### Information supplied ###

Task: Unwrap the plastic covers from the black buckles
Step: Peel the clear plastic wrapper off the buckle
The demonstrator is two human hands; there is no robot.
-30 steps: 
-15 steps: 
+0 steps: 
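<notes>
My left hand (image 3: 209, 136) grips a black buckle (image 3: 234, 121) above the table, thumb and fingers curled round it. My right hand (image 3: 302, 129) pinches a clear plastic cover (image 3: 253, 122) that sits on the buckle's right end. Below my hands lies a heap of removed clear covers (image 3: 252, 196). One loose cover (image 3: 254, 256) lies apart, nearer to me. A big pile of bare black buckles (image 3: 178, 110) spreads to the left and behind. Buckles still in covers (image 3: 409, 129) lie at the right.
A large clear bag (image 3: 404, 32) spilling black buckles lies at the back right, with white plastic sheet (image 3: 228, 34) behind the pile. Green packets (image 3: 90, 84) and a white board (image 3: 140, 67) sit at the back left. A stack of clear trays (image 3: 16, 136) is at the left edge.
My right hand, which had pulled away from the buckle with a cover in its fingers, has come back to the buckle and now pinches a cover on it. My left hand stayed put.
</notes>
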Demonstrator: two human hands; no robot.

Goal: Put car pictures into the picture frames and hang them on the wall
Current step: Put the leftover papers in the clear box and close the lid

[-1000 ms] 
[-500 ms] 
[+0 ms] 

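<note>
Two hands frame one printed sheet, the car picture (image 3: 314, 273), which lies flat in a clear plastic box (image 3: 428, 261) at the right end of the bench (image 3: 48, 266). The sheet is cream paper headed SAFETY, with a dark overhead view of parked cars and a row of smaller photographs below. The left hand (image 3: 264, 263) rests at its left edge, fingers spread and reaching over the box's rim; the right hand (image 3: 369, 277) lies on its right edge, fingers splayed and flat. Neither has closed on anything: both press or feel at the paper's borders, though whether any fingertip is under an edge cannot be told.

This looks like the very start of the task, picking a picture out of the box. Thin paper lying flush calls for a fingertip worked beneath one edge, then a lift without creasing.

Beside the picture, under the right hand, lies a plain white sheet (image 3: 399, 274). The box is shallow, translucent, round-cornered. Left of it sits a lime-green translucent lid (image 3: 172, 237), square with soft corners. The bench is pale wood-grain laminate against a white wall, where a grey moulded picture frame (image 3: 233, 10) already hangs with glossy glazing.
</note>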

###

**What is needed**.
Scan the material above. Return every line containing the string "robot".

**Output of the exercise**.
The demonstrator is two human hands; there is no robot.
Demonstrator: two human hands; no robot.

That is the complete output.